Malang, 24 Juli 2026 – Penggunaan gadget sebelum tidur masih menjadi kebiasaan yang sulit dilepaskan bagi sebagian orang. Aktivitas seperti menonton video, bermain media sosial, hingga membalas pesan sering kali dilakukan untuk mengisi waktu sebelum beristirahat. Namun, kebiasaan tersebut justru dapat membuat waktu tidur menjadi lebih larut sehingga tubuh tidak memperoleh waktu istirahat yang optimal.
Kesadaran untuk mengurangi penggunaan gadget sebelum tidur kini mulai diterapkan oleh sebagian masyarakat, terutama kalangan muda. Salah satunya adalah Nabila Putri (21), mahasiswi di Kota Malang, yang mengaku mulai membatasi penggunaan ponsel pada malam hari agar kualitas tidurnya lebih baik.
“Awalnya memang sulit karena sudah terbiasa scrolling media sosial sebelum tidur. Tapi sekarang saya berusaha berhenti main HP sekitar 30 menit sebelum tidur. Lama-kelamaan jadi terbiasa dan rasanya lebih cepat mengantuk. Waktu bangun pagi juga terasa lebih segar,” ujar Nabila saat ditemui, Jumat (24/7/2026).
Menurut Nabila, mengganti kebiasaan bermain gadget dengan aktivitas yang lebih santai membuat pikirannya lebih rileks. Ia memilih membaca beberapa halaman buku atau sekadar mendengarkan suara alam tanpa melihat layar ponsel sebelum tidur.
Bagi masyarakat yang ingin mulai mengurangi ketergantungan pada gadget saat malam hari, terdapat beberapa langkah sederhana yang dapat diterapkan.
1. Berhenti menggunakan gadget 30–60 menit sebelum tidur
Memberikan jeda dari paparan layar sebelum tidur dapat membantu tubuh memasuki waktu istirahat dengan lebih nyaman.
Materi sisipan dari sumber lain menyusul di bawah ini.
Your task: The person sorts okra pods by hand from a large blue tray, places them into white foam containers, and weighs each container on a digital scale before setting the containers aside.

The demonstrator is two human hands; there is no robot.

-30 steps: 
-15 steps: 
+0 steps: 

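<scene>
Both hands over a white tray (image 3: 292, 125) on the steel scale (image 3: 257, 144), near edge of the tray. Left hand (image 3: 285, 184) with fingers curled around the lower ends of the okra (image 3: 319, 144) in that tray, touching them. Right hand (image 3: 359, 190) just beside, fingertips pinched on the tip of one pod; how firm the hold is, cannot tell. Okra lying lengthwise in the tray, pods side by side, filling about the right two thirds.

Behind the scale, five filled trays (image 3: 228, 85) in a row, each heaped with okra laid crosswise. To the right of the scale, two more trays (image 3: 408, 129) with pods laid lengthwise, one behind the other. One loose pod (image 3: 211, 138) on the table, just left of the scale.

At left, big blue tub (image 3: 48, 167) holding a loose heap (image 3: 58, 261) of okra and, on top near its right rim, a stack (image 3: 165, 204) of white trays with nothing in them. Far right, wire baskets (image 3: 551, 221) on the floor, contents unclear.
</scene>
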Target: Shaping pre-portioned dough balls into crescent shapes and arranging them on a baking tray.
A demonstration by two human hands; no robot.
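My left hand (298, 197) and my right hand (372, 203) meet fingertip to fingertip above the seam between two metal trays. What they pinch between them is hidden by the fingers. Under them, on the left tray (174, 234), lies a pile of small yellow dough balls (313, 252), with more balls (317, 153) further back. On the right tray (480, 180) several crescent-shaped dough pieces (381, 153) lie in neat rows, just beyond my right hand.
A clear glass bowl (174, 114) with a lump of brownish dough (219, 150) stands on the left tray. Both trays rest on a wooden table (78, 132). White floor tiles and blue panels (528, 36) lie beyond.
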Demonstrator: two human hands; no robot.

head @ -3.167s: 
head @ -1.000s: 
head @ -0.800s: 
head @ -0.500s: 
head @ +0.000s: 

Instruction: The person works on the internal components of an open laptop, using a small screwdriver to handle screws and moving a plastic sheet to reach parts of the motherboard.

Waktu tersebut juga bisa dimanfaatkan untuk melakukan aktivitas lain yang lebih menenangkan.
2. Ciptakan suasana kamar yang mendukung waktu istirahat
Kamar yang rapi, pencahayaan redup, serta suasana yang tenang dapat membuat tubuh lebih mudah rileks. Selain itu, menjaga suhu ruangan tetap nyaman juga dapat membantu meningkatkan kualitas tidur.

3. Hindari minuman berkafein pada malam hari
Minuman seperti kopi, teh, maupun minuman berenergi sebaiknya dihindari beberapa jam sebelum tidur. Sebagai gantinya, masyarakat dapat memilih air putih atau minuman hangat yang tidak mengandung kafein.
4. Isi waktu sebelum tidur dengan aktivitas yang menenangkan
Membaca buku, menulis jurnal, melakukan peregangan ringan, atau mendengarkan musik dengan volume pelan tanpa terus menatap layar dapat menjadi alternatif untuk membantu tubuh lebih rileks sebelum beristirahat.
5. Biasakan tidur dan bangun pada waktu yang sama
Menjaga jadwal tidur yang konsisten setiap hari dapat membantu tubuh membentuk pola istirahat yang lebih teratur. Kebiasaan ini juga membuat tubuh lebih mudah beradaptasi dengan jam biologis.
Nabila berharap semakin banyak orang mulai menyadari pentingnya menjaga kualitas tidur dengan mengurangi penggunaan gadget pada malam hari.
“Kalau sudah terbiasa, ternyata tidak sesulit yang dibayangkan. Tidur jadi lebih nyaman, dan besoknya badan juga terasa lebih bertenaga untuk beraktivitas,” tuturnya.
Membatasi penggunaan gadget sebelum tidur memang tidak dapat dilakukan secara instan. Namun, dengan menerapkan kebiasaan sederhana secara konsisten, kualitas istirahat dapat meningkat sehingga tubuh lebih siap menjalani berbagai aktivitas pada keesokan harinya.